Women Smokers' Lung Cancer Risk Twice That of Men
WASHINGTON, D.C. -- December 19, 2003 -- Women have twice the risk of developing lung cancer from smoking than do men, according to a research paper presented recently at the annual Radiological Society of North America conference. However, the reason for the gender difference is not yet clear, according to one of the authors (Press Release, December 1, 2003). The study also found that lung cancer risk increases after the age of 50 and depends upon the amount of tobacco use, although these factors did not account for the varying results between females and males.

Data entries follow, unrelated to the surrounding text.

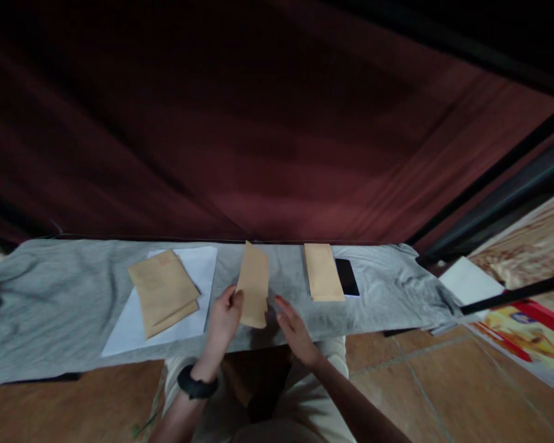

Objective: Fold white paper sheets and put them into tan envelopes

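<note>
One brown envelope [255, 286] is held just below frame centre, pinched at its left edge between thumb and fingers of the left hand [224, 314]. The right hand [298, 332] is held loosely open just beside it, nothing gripped. Work looks partway: one piece is being handled, loose envelopes [164, 289] are laid overlapping on white paper [204, 264] at lower left, and a neater stack [323, 272] is set beside a phone [348, 277] right of centre. Which pile is done and which is left can't be told.
</note>
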`<control>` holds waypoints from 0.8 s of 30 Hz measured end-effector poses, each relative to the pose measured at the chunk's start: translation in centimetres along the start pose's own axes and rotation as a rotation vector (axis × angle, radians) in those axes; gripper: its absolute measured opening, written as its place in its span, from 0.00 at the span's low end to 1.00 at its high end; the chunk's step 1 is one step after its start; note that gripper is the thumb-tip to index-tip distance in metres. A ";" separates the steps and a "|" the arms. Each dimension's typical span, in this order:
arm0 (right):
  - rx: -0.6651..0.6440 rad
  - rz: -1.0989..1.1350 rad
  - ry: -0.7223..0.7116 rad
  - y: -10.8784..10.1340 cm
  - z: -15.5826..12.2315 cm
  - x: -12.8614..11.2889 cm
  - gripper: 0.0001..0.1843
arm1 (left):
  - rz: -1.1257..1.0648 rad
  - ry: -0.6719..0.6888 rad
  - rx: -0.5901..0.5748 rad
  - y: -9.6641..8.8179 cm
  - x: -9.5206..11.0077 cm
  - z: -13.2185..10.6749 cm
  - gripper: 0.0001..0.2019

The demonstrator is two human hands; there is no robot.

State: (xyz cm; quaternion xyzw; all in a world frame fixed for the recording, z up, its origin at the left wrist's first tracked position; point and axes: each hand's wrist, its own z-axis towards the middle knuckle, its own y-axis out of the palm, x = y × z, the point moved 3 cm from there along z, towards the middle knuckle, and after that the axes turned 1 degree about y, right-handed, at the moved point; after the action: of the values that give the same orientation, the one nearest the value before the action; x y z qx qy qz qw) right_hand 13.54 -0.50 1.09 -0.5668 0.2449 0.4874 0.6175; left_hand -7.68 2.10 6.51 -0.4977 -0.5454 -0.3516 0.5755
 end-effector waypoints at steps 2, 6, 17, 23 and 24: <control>0.128 0.081 0.114 -0.7 0.2 1.1 0.23 | 0.422 0.261 0.191 -1.3 4.0 -0.1 0.17; 0.190 0.143 0.217 -1.0 0.3 3.1 0.23 | 0.976 0.483 0.192 0.6 7.5 -1.1 0.20; 0.287 0.200 0.329 -1.7 -0.6 7.2 0.22 | 1.122 0.486 -0.234 12.8 -1.0 -4.7 0.17; 0.296 0.191 0.345 -2.3 -1.1 8.7 0.21 | 0.911 0.447 -0.123 9.7 -2.5 -3.2 0.18; 0.291 0.165 0.334 -2.2 -1.1 8.8 0.21 | 0.892 0.373 -0.072 8.1 -3.0 -2.4 0.19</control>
State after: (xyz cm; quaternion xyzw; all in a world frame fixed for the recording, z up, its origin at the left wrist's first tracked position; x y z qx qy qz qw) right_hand 19.30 1.55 -5.65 -0.5227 0.4570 0.3952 0.6014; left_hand 0.24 1.44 2.22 -0.6313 -0.1538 -0.1725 0.7403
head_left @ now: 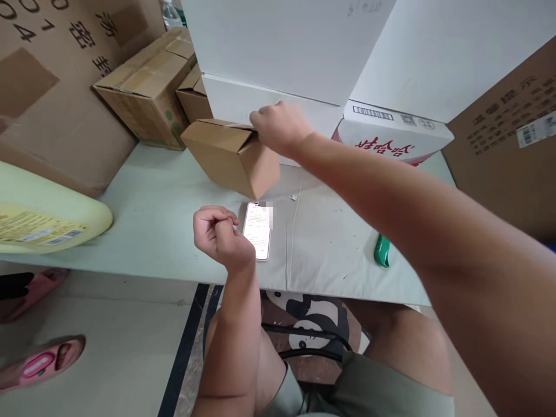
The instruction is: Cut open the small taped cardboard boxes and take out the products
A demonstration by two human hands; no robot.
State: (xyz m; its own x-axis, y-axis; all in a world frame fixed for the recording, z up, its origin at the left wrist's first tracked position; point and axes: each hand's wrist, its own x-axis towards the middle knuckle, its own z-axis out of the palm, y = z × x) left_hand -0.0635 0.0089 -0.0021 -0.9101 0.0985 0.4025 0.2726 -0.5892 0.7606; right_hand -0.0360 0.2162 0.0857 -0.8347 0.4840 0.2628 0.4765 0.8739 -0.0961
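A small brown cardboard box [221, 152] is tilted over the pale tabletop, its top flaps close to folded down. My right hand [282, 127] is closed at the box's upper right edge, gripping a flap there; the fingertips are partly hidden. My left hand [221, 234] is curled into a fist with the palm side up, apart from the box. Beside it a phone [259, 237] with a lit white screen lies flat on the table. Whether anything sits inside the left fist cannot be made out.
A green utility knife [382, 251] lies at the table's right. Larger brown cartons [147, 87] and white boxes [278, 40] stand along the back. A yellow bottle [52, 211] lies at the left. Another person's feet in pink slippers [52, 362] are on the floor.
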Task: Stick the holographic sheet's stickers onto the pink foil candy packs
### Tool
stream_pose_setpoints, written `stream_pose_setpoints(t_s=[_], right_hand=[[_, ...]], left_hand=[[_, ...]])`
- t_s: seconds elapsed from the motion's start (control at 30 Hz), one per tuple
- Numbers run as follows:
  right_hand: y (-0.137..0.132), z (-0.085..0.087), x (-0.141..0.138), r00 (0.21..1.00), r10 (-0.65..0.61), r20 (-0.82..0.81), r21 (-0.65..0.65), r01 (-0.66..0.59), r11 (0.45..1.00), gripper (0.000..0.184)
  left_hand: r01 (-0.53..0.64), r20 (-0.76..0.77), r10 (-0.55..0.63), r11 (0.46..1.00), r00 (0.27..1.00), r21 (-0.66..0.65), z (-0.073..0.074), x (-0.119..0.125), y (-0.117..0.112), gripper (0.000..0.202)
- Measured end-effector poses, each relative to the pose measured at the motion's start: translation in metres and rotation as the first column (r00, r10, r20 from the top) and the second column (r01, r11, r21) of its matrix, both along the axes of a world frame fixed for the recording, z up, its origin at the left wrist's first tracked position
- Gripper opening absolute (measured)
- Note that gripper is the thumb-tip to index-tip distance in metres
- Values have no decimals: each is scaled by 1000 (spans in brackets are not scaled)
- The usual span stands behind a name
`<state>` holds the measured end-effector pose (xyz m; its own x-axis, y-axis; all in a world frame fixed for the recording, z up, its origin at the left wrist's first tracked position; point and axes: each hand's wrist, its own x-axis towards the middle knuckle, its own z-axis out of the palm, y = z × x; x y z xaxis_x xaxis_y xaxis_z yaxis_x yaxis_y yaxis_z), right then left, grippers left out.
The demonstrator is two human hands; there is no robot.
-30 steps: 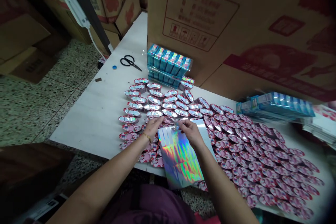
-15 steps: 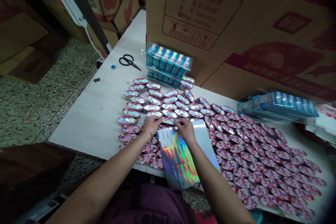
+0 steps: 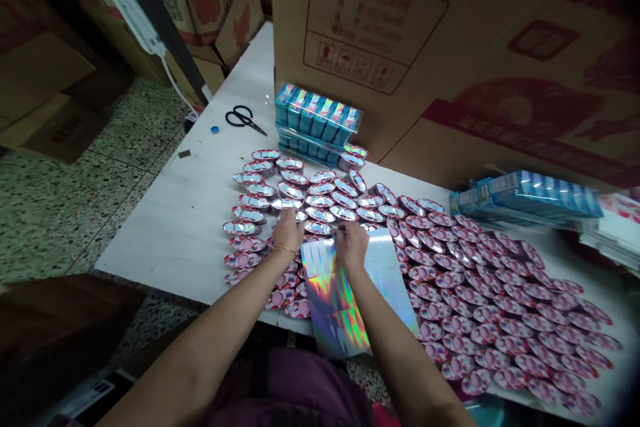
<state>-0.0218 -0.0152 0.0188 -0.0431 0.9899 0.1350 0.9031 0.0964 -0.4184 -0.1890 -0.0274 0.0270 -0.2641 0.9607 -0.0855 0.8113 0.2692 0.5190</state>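
A shiny holographic sheet [image 3: 345, 297] lies at the near edge of the white table [image 3: 185, 213], over some of the small oval pink-and-silver lidded cups [image 3: 450, 267] that cover the table in rows. My left hand [image 3: 289, 229] rests with fingers down on the silver-lidded cups just left of the sheet's top; a gold bangle is on that wrist. My right hand [image 3: 351, 244] is at the sheet's top edge, fingers curled as if pinching something small that I cannot make out.
Wrapped packs of blue boxes [image 3: 317, 123] stand behind the cups, and another blue pack [image 3: 530, 197] lies at right. Large cardboard cartons [image 3: 450, 47] wall off the back. Black scissors [image 3: 243, 119] and a blue cap [image 3: 215, 129] lie at the far left. Speckled floor lies left.
Both hands have moved a little forward, away from me, onto the row of silver-lidded cups. The holographic sheet has stayed in place.
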Motion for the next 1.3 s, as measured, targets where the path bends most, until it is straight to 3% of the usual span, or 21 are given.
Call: stream_pose_setpoints(t_s=[0.13,0.2,0.3,0.43,0.73,0.87,1.0,1.07,1.13,1.2,1.3], right_hand=[[-2,8,33,978,210,-6,63,-210,976,20],[-2,8,42,958,287,12,59,-287,956,22],[-2,6,39,913,408,31,30,-409,912,22],[-8,0,23,801,590,104,-8,-593,805,24],[-29,-13,33,690,675,262,-33,-692,721,24],[-31,9,33,774,597,208,-77,-596,799,14],[-34,63,31,896,433,-102,-121,-443,888,8],[-30,84,34,889,331,-315,-158,-393,906,8],[-23,94,34,850,220,-478,-229,-363,903,10],[-18,91,30,803,87,-590,-320,-331,888,11],[-17,76,16,720,-125,-683,-455,-285,844,14]], left_hand=[[317,-13,-316,948,949,37,10,7,-16,27],[402,-30,-402,916,915,-12,11,19,-21,27],[352,-42,-356,933,934,-76,6,35,-22,17],[250,-11,-253,962,967,-108,-2,39,-17,18],[313,40,-312,949,949,-23,-21,30,-18,21],[318,27,-318,948,948,7,-25,35,-17,22],[288,34,-289,957,957,23,-13,40,-22,19],[246,118,-250,968,961,51,-7,38,-24,20],[166,296,-186,982,937,91,-3,31,-25,27],[67,540,-101,994,835,83,2,21,-28,38],[-56,814,77,997,575,-55,6,6,-37,42]])
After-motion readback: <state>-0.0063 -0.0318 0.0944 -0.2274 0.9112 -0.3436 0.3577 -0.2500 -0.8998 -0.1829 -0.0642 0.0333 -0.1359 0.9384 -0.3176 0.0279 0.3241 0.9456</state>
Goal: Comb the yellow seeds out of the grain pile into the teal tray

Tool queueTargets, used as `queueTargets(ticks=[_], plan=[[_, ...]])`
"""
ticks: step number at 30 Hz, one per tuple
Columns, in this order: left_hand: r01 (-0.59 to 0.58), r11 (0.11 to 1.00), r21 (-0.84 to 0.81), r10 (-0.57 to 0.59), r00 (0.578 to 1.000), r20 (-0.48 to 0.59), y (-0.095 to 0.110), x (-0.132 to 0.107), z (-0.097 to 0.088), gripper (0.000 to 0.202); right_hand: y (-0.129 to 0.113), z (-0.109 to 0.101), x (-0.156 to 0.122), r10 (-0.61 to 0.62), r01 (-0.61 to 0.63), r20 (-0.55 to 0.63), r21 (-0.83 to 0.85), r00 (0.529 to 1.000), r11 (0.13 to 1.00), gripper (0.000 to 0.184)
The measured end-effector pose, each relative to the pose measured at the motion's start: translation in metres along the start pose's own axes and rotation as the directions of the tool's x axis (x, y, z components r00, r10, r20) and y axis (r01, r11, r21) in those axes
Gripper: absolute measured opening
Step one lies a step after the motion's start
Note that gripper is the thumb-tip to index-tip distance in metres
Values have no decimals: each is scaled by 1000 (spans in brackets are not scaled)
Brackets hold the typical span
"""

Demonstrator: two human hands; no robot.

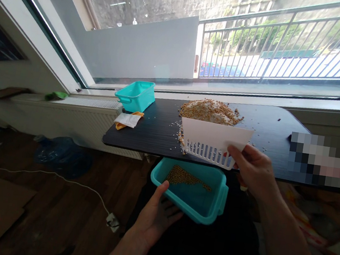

A total of 2,968 men and women took part in the 10-year study, which used computed tomography (CT) scans and other procedures to detect 113 lung cancers. A CT scan is a process that uses a computer to combine multiple x-ray images into cross-sections. Doctors consider CT scans to be more sensitive than standard x-rays alone.
CT Scans Useful in Detecting Early Lung Cancer
The research was part of the Early Lung Cancer Action Project (ELCAP), a study to see if annual CT screenings of smokers can save lives by detecting lung cancer in its early stages. Researchers looked at the number of cancers diagnosed at repeated yearly CT screenings as compared to those diagnosed based on symptoms occurring between the annual screenings (see Lung Cancers Diagnosed under Annual Repeat CT Screening and New York Early Lung Cancer Project). They found that yearly CT scans were useful in diagnosing early-stage lung cancer in smokers and therefore reducing death rates.
"More than 80 percent of the diagnosed lung cancers we found in initial and annual repeat CT screenings were Stage I--the most curable form of lung cancer," said Claudia I. Henschke, M.D., Ph.D., principal investigator and division chief of chest imaging at New York Hospital/Cornell Medical Center in New York City (Press Release, December 1, 2003). "...Through these screenings we will determine how many patients are cured. Depending on the resulting long-term follow-up, we hope that CT screening will be made widely available to high-risk smokers and former smokers."
Stage I lung cancer is small and has not spread to the lymph nodes or organs (American Cancer Society, non-small cell cancer staging). Based on older statistics, the American Cancer Society gives a 5-year survival rate of 47% for non-small cell lung cancer patients with Stage I cancer, but says that the survival rate may actually be higher today. According to Dr. Henschke. the average cure rate for patients when Stage I lung cancer is removed by surgery is 60 percent to 70 percent, while the cure rate for more advanced lung cancer stages is less than 5 percent.
Tobacco Use and Lung Cancer Risks
Nearly one in every five deaths in the United States is smoking-related, and tobacco use results in annual medical costs of more than $75 billion (Tobacco Information and Prevention Source, Centers for Disease Control). Lung cancer accounts for about 124,813 deaths per year in the United States, based on statistics from 1995 through 1999. (Targeting Tobacco Use, Centers for Disease Control). It is the leading cause of cancer death, and more people die of lung cancer than of colon, breast, and prostate cancers combined.